The mixing studies are performed by mixing the patient’s plasma with an equal volume of the NPP (Cryocheck; Precision Biologic, Inc).
For the APTT Immediate Mix, the APTT is performed immediately after mixing the plasmas. For the APTT Incubated Mix, the APTT is performed after one-hour incubation at 37ºC. The NPP serves as a negative control; two levels of positive control are performed; lupus positive plasma (Precision Biologic, Inc) and weak lupus positive plasma (Precision Biologic, Inc).
The thrombin time (Diagnostica Stago, Inc) will be measured in specimens with prolonged APTT. If the TT is prolonged, a heparin assay (anti-Xa inhibition assay; Rotachrom Heparin kit, Diagnostica Stago, Inc.) by a chromogenic assay will be performed to distinguish a heparin effect from a direct thrombin inhibitor.
Suggested Reading
1. Kottke-Marchant K. An Algorithmic Approach to Hemostasis Testing. CAP Press (2008).
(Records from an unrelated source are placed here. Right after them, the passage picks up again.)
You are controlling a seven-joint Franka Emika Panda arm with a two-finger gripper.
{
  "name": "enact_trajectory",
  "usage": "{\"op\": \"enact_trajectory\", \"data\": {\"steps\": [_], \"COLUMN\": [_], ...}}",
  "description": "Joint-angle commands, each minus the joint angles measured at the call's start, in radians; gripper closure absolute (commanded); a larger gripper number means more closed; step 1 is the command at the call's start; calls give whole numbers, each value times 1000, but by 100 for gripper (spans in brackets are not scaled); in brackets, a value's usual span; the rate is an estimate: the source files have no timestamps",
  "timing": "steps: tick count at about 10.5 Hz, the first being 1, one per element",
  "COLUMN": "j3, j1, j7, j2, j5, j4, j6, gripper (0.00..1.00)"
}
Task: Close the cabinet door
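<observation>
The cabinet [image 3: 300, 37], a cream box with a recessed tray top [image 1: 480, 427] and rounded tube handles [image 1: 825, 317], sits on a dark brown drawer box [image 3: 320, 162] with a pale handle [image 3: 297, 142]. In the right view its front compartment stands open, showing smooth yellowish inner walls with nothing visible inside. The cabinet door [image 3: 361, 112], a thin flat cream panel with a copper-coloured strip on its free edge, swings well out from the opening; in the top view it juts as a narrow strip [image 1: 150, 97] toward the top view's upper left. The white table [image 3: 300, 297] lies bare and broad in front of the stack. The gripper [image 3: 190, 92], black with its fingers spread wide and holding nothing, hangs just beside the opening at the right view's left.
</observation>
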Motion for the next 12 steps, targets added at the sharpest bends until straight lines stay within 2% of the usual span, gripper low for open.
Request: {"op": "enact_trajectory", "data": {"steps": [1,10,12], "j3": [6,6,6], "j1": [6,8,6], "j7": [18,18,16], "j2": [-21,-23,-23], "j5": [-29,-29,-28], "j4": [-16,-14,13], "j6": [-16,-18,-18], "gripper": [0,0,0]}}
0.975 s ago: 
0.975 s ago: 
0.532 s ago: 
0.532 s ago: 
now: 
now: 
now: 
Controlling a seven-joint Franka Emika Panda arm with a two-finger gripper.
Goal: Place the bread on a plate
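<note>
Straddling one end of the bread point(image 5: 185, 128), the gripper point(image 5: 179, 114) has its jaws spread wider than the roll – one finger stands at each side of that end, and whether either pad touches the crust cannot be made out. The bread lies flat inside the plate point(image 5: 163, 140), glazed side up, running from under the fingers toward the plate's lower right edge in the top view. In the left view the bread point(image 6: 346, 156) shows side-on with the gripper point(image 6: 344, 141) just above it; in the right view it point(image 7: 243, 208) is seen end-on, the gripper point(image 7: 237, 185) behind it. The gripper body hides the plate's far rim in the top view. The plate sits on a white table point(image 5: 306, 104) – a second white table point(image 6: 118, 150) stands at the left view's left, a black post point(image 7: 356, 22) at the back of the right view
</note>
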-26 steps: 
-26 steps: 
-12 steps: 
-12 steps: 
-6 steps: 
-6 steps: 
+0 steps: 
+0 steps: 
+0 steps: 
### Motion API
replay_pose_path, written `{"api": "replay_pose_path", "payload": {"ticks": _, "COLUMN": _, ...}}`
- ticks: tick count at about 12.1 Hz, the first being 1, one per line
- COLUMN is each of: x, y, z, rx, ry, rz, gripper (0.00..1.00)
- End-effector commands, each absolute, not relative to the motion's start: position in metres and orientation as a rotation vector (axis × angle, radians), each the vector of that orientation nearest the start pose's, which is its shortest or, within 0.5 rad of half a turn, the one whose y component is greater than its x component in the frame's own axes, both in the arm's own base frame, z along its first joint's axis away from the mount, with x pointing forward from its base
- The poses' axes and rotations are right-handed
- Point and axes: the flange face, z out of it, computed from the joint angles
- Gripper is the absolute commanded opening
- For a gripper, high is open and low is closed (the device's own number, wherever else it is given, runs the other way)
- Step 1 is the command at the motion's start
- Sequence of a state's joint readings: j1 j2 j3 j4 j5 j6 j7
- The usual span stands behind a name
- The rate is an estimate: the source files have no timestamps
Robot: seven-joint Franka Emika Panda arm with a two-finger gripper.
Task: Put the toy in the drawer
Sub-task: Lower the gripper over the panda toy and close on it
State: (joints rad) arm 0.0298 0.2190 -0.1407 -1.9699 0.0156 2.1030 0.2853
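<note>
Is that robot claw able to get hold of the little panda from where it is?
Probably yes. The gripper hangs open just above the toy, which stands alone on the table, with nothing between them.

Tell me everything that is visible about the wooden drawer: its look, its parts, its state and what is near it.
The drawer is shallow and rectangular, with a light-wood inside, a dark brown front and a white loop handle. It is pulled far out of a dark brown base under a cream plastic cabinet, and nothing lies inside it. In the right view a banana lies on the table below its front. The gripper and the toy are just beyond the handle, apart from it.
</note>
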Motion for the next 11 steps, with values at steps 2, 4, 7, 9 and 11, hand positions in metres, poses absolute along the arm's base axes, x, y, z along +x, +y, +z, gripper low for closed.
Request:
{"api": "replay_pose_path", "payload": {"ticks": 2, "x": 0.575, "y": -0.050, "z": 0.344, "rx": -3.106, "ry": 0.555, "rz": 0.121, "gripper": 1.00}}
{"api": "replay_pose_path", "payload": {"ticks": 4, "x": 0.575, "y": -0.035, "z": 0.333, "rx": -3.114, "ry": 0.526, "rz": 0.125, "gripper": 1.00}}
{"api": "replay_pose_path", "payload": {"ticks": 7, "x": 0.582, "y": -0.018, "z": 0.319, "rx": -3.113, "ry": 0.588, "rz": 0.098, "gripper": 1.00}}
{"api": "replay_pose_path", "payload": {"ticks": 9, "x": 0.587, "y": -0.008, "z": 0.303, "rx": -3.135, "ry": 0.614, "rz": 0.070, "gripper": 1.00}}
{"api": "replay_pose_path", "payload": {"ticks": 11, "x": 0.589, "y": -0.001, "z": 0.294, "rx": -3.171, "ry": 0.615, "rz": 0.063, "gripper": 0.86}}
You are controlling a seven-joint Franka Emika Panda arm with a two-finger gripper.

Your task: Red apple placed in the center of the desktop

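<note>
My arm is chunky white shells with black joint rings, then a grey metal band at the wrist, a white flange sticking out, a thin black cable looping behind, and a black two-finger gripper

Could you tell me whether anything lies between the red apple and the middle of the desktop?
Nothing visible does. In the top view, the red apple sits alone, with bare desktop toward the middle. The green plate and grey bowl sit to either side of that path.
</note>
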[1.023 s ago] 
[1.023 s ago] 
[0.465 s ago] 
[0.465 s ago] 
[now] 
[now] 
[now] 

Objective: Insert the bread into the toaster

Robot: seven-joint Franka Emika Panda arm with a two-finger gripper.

2. Devreese KMJ. Interpretation of normal plasma mixing studies in the laboratory diagnosis of lupus anticoagulants. Thrombosis Research, 2007;119(3):369-376.
3. Favaloro EJ, Bonar R, Duncan E, Earl G, Low J et al. Misidentification of factor inhibitors by diagnostic haemostasis laboratories recognition of pitfalls and elucidation of strategies. A follow up to a large multi-center evaluation. Pathology. 2007;39(5):504-511.
4. Kamal AH, Tefferi A, Pruthi RK. How to interpret and pursue an abnormal prothormbin time, activated partial thromboplastin time, and bleeding time in adults. Mayo Clinic Proceedings. 2007;82(7):864-873.